# Problem with dental plasters



## skyos (Apr 3, 2014)

Hi everybody,

It is few months already i read this forum, and read the Hoke s book, very useful.Thanks for all

I try to find some people work already on dental plaster.

I just start to work with some refinner who have some problem with this plasters, he try already cyanuration method and AR method but only a little 10 PERCENT OF THE GOLD DISSOLVE IN THE SOLUTION> (he knows the quantity of gold because he made many analysis already from japan, usa, canada....) and send everytime the "juice" at the spectrophotometry lab for know results.

For the cyanuration :

I looking already about the "Sulfate Calcium" (plasters) and believe maybe the pH of his solution when he had cyanure is acid...but no... he had enough sodium hydroxyde and he can kept the pH very high ( test with pH paper).
Only 10 percents of the gold is dissolved

Try the AR method :

same probleme, only 10 percents of the gold is in the solution


I need to say you he is refinners for more than 15 years already and the cyanuration method and AR method is good for all the other stuff he have to refinn but only plasters make problems...

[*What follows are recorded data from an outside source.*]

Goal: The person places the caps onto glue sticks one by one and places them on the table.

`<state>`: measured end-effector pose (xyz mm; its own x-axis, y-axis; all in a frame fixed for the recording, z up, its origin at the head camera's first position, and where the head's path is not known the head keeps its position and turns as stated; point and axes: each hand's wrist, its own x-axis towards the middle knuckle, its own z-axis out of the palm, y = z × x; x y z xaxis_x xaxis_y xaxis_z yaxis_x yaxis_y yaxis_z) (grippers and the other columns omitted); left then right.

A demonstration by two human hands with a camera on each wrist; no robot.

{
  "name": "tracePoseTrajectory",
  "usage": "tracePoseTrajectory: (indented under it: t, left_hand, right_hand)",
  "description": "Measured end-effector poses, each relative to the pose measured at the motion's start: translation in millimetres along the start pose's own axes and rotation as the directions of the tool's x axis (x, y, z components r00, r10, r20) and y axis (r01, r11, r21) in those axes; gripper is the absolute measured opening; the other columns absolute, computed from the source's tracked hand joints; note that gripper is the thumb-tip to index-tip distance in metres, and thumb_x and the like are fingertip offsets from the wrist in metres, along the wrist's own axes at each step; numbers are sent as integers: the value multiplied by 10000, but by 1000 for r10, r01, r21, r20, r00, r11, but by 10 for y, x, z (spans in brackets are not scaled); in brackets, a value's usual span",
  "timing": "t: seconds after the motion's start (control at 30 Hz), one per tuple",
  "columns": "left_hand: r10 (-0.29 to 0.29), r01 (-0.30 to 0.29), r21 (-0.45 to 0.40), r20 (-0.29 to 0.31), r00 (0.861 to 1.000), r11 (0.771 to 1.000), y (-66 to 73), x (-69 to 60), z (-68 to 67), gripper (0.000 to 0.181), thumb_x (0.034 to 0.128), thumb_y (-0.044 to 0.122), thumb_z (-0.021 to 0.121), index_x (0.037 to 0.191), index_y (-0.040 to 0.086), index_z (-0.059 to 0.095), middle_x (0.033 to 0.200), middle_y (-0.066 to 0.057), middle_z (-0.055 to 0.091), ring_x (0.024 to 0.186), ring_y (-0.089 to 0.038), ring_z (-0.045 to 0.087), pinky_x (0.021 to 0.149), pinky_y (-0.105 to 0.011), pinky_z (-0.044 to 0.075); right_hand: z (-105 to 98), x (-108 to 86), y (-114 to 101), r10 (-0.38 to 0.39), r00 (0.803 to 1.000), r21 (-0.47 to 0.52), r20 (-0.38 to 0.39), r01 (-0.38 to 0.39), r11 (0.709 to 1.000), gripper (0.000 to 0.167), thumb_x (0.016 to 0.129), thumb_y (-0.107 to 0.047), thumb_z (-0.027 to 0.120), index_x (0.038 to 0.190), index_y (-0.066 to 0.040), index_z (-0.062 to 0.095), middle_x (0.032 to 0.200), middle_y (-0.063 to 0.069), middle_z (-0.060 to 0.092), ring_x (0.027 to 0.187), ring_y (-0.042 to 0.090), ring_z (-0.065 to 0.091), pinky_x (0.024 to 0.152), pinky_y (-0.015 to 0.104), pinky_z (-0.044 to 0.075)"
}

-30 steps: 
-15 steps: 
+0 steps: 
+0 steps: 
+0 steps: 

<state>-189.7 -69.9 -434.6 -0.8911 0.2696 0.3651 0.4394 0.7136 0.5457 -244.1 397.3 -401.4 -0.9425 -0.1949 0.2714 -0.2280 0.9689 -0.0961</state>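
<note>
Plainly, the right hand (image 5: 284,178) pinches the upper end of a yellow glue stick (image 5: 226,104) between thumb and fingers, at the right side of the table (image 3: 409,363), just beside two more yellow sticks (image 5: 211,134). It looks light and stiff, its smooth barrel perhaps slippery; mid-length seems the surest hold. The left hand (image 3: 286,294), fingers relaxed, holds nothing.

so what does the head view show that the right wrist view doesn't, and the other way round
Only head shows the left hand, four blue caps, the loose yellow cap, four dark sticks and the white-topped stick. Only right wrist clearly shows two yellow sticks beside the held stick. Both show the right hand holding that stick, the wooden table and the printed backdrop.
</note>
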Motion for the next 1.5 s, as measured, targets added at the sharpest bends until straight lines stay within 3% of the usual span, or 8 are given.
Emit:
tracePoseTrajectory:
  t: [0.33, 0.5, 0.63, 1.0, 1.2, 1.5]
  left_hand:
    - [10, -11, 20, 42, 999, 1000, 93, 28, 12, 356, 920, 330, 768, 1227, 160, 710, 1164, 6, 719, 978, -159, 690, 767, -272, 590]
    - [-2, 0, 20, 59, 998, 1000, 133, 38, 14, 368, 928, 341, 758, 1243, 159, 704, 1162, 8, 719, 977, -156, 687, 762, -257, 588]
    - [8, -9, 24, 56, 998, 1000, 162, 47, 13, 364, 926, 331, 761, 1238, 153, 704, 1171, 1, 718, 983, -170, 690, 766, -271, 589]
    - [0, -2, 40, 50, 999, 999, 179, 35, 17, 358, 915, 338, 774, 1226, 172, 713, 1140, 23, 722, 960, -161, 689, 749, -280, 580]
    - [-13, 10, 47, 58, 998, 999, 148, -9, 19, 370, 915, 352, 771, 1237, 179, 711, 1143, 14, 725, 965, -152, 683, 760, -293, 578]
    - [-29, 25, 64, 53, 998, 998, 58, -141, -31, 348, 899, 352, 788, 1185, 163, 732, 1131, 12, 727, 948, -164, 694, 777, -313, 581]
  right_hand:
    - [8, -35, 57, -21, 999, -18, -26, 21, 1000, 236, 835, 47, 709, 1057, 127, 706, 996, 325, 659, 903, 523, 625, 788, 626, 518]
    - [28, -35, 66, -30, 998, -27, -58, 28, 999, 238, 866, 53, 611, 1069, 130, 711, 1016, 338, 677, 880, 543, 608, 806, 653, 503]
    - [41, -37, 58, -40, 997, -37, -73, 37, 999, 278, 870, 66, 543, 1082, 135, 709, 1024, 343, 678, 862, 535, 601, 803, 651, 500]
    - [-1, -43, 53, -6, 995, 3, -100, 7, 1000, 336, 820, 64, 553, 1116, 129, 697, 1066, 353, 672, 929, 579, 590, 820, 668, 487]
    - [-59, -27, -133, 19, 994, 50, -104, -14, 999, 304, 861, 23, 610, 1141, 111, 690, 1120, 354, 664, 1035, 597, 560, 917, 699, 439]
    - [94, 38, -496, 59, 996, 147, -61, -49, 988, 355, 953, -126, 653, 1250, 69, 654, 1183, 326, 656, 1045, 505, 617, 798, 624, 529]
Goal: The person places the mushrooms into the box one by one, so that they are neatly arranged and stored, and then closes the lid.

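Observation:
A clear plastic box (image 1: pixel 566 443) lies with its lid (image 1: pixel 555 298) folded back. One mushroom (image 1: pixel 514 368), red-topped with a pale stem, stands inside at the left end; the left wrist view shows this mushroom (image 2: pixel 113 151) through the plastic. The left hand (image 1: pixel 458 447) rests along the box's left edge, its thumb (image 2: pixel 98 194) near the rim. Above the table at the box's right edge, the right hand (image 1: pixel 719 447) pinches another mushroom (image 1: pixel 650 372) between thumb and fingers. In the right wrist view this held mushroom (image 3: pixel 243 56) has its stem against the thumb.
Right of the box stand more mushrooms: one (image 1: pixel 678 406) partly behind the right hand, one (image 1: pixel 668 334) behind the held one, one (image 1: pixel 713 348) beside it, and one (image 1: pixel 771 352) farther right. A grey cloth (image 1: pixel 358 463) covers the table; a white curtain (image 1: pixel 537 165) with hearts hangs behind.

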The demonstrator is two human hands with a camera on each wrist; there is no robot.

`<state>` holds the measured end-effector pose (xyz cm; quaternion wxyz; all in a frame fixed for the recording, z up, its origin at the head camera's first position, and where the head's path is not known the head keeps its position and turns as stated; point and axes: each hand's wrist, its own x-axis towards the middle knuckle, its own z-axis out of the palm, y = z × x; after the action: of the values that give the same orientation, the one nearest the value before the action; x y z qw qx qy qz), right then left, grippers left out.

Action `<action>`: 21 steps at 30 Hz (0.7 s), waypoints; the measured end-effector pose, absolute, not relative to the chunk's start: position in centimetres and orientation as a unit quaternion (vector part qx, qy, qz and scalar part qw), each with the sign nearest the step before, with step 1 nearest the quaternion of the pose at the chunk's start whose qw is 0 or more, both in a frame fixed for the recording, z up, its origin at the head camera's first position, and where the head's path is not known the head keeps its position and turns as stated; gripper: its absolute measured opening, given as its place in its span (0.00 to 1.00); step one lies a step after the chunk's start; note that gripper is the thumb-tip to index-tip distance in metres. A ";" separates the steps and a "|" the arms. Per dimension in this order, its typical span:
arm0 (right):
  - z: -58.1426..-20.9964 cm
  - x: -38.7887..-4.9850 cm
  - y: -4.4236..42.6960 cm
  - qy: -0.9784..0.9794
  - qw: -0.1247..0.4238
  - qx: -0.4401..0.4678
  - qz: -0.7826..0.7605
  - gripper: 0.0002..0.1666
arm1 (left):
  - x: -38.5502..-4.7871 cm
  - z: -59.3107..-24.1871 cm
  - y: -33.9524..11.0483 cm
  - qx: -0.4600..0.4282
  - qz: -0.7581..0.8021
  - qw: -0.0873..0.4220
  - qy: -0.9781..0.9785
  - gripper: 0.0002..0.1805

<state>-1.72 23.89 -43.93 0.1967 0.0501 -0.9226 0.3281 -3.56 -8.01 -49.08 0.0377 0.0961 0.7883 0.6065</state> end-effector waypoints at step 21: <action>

If somebody used to work on this material and can helping us with some advices, he will be welcome

Thank you to everybody

PS : i want to apologize for my poor english language and for all my mistakes, i m french speaker. Best regards


----------



## nickvc (Apr 3, 2014)

I'm sure one of us can help but I'm at a loss to know what a dental platter is I'm afraid.
Can you post pictures of the material your working with, if so that will help with answering or at least trying to answer your questions.


----------



## skyos (Apr 3, 2014)

Thank you for read my post and try to helping me,

i will post pictures asap, i need to go visit him soon, may be beginning of next week.

He explain me, and i saw it :

it s a hollow mould with the tooth print inside, then they put some fusion metal inside and make turn this mould on itself in order that the metal cover all the face inside the mould.

After, i think the dentist can fix this "false tooth" top of the true tooth ???? 

So, all the stuff come at the factory as split up little cylinders in plaster with the form of the tooth inside.

We make really thin powder of this, and process it with the chemicals.


----------



## skyos (Apr 3, 2014)

i just find this video on youtube : http://www.youtube.com/watch?v=5q_HMeZX3Mg


this is this kind of plasters fragments i have with precious metals inside

Exactly in the same :lol:


----------



## nickvc (Apr 3, 2014)

Is your friend just getting powders or metals or a mix of both?
Has he assayed the incoming metals not just for Au but other values such as Pt and Ag and for any other base metals which can cause problems, the suppliers of the metals should know the alloys they are using so ask them for the make up.
Has he tried inquarting the material to remove any silver and base metals with nitric this should improve his chances of recovering all the gold.


----------



## skyos (Apr 3, 2014)

My friend have several tons of the platter fragments only.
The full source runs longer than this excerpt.